While it's been a while since our last post, we have not been resting on our laurels. During this time, we have released new versions of both Xslimmer and Snapshot. We have also released Sketches 1.5, and prepared and uploaded Sketches 1.6 to the iTunes Connect portal. Version 1.6 of Sketches, however, has already been rejected twice. As it happened with the undo icon back in October-November 2008, reviewers have found previously undetected issues in our product.

The first of these rejections was due to the fact the reviewer was confused about two distinct features: image hosting, and Web sharing. We had updated our application description to reflect the fact that sharing your images via twitter or email causes them to be uploaded to a new web hosting service we have developed anew for Sketches, instead of the former third party service we had been using. It was also explained that the reason for this change was to ensure an excellent quality at all times: we are not interested in placing ads on Sketches' image hosting services; we can act promptly on the event of unexpected downtime; and we can grow the service in the future with new features - none of which was possible with the previous offering.

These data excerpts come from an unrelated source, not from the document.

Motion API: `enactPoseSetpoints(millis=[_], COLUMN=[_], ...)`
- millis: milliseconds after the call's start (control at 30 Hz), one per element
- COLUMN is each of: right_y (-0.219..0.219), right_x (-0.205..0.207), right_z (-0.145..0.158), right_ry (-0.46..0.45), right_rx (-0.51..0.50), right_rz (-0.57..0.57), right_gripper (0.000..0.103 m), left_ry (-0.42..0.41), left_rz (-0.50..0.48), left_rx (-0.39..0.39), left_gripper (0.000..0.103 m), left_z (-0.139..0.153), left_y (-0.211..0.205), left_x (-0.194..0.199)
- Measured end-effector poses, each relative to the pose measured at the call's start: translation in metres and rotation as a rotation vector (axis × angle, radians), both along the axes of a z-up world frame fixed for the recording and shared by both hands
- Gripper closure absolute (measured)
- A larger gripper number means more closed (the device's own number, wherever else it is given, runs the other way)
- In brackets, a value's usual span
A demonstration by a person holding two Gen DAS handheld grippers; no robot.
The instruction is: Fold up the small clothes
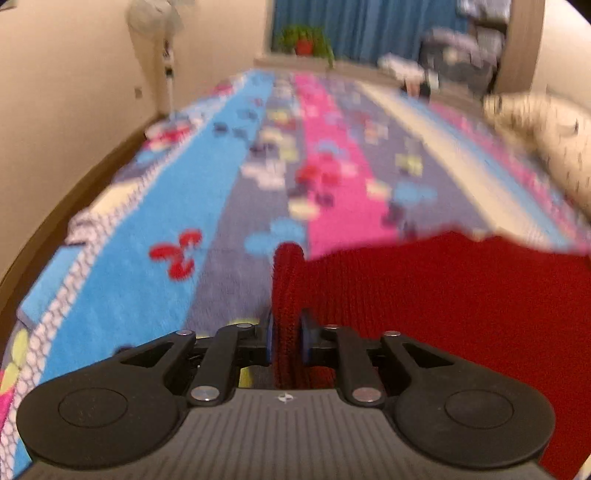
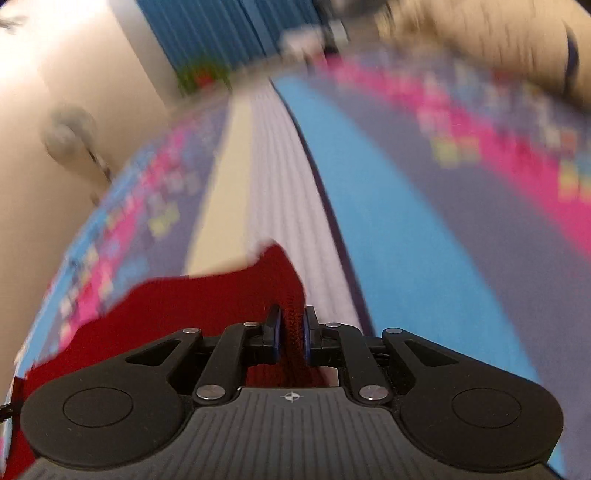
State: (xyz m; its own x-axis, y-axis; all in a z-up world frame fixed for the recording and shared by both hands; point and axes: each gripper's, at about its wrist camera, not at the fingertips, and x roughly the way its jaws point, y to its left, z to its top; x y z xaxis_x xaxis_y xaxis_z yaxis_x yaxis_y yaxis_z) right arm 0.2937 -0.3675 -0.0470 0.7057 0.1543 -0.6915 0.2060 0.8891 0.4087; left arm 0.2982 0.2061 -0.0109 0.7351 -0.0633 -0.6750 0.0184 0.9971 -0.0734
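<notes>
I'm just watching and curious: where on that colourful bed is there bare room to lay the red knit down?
Both the left gripper and right gripper pinch the red knit garment. The striped blanket lies bare ahead, between the wall and the cream pillow. It is crowded at the far end, by the potted plant and the blurred clutter.

Left wrist view: looks forward along the left gripper (image 1: 287, 338), low and close over the striped pink-and-blue patterned bedspread (image 1: 207, 192), toward the blue curtain (image 1: 369, 29) at top.
Right wrist view: same low stance behind the right gripper (image 2: 291, 334), tilted, blurred.
Shared: red knitted garment (image 1: 443, 295) (image 2: 184, 302), bedspread (image 2: 388, 221), curtain (image 2: 207, 33).
</notes>
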Motion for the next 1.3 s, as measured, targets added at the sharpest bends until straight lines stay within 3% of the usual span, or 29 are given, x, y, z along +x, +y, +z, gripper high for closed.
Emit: enactPoseSetpoints(millis=[67, 200, 267, 500, 700, 733, 767, 867, 967, 1100, 1133, 1167, 1267, 1300], right_y=[-0.003, -0.008, -0.007, -0.008, -0.002, -0.001, 0.000, 0.004, 0.009, -0.006, -0.007, -0.006, 0.004, 0.008], right_x=[-0.008, -0.032, -0.048, -0.103, -0.134, -0.137, -0.140, -0.145, -0.150, -0.170, -0.177, -0.180, -0.169, -0.164], right_z=[0.005, 0.008, 0.011, 0.015, 0.008, 0.007, 0.006, 0.004, 0.009, 0.044, 0.050, 0.050, 0.023, 0.012], right_ry=[-0.014, 0.039, 0.065, 0.125, 0.170, 0.174, 0.178, 0.182, 0.153, -0.035, -0.069, -0.065, 0.118, 0.184], right_rx=[0.008, 0.080, 0.101, 0.109, 0.091, 0.091, 0.092, 0.078, 0.030, 0.065, 0.083, 0.079, 0.007, -0.020], right_rz=[-0.008, -0.009, 0.012, 0.039, 0.094, 0.099, 0.104, 0.125, 0.142, 0.066, 0.051, 0.048, 0.056, 0.065], right_gripper=[0.084, 0.068, 0.066, 0.056, 0.048, 0.048, 0.048, 0.050, 0.085, 0.090, 0.090, 0.090, 0.090, 0.089], left_ry=[-0.016, 0.104, 0.172, 0.306, 0.346, 0.352, 0.358, 0.353, 0.291, 0.082, 0.084, 0.138, 0.354, 0.374], left_rz=[0.038, 0.048, 0.015, -0.006, -0.057, -0.058, -0.060, -0.092, -0.085, -0.064, -0.064, -0.050, -0.012, -0.012], left_rx=[-0.073, -0.248, -0.335, -0.390, -0.338, -0.340, -0.349, -0.353, -0.317, -0.378, -0.373, -0.366, -0.319, -0.286], left_gripper=[0.075, 0.069, 0.051, 0.049, 0.050, 0.054, 0.065, 0.087, 0.090, 0.090, 0.090, 0.090, 0.088, 0.087], left_z=[0.009, 0.008, 0.005, -0.006, -0.011, -0.012, -0.013, -0.010, -0.002, 0.029, 0.030, 0.023, -0.011, -0.015], left_y=[0.012, 0.030, 0.034, 0.041, 0.030, 0.030, 0.030, 0.025, 0.022, 0.035, 0.035, 0.035, 0.027, 0.024], left_x=[-0.009, -0.026, -0.037, -0.080, -0.100, -0.101, -0.101, -0.103, -0.111, -0.137, -0.139, -0.139, -0.123, -0.120])
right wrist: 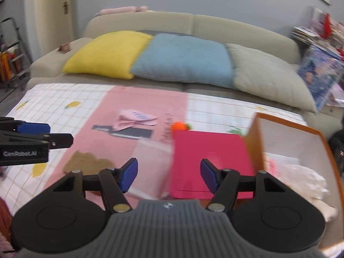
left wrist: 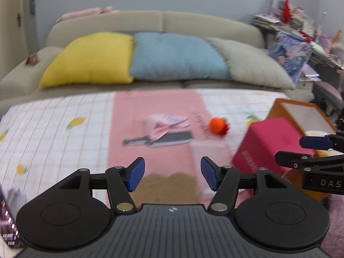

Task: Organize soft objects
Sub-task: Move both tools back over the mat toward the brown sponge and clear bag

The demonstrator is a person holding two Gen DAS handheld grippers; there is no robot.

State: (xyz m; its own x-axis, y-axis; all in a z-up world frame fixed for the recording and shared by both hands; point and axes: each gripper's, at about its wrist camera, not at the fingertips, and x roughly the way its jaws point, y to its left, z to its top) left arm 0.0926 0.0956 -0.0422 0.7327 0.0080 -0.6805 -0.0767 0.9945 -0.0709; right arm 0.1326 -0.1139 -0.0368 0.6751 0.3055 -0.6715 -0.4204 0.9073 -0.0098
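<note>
A crumpled pink cloth (left wrist: 165, 125) (right wrist: 133, 120) lies on the pink strip of the table cover. An orange plush ball with a red and green end (left wrist: 218, 125) (right wrist: 179, 126) lies to its right. An orange box (left wrist: 301, 116) (right wrist: 294, 137) with a pink flap (left wrist: 273, 144) (right wrist: 208, 163) stands at the right; a white soft toy (right wrist: 305, 178) lies inside it. My left gripper (left wrist: 172, 175) is open and empty, short of the cloth. My right gripper (right wrist: 168, 175) is open and empty over the pink flap.
A beige sofa (left wrist: 150, 21) behind the table carries yellow (left wrist: 90, 60), blue (left wrist: 176, 58) and grey (left wrist: 253, 64) cushions. A brown cork mat (left wrist: 169, 187) (right wrist: 88, 161) lies near the front. A cluttered shelf (left wrist: 301, 28) stands at the right.
</note>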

The Web Sharing feature, on the other hand, allows customers to start a tiny Web server running inside Sketches in your iPhone, then download your pictures in PNG, JPG or PDF from your computer.

After activating the Web Server screen (see screenshot below), the reviewer somehow kept waiting for the drawing to be uploaded to our server. This, of course, never happened, and thus our app was rejected.

Picture 1562.png



When the rejection mail came in, I uploaded the same binary again and wrote back to the reviewer:

"Thanks for your feedback. Uploading to our server is only done when exporting to email or twitter.

What you attached as screenshot, is the integrated web server. That is, Sketches has a Web server that allows you to access your drawings from a Mac or PC using a Web browser, in order to export them. To do so, you simply have to connect to the URL address shown in that screen. In your case, if you open Safari, enter "http://10.0.0.3:8080" [IP address changed from original value] in the URL field. You should get something similar to the screenshot I have attached. Then you can press on the file type you want to export, jpeg, png or pdf, under any of the drawings to obtain a local copy.

I hope this clarifies it. Let me know if you need any further explanation."


A week later, the second rejection email was received. This time, the reviewer had found a true issue, totally unrelated to the previous discussion. Sketches Web capture mechanism used two icons that did not adhere to the iPhone Human Interface Guidelines "as outlined in iPhone SDK Agreement section 3.3.5".

IMG_0001.1.PNG


The funny thing is that those two icons have been there since the App Store launch back in July 2008.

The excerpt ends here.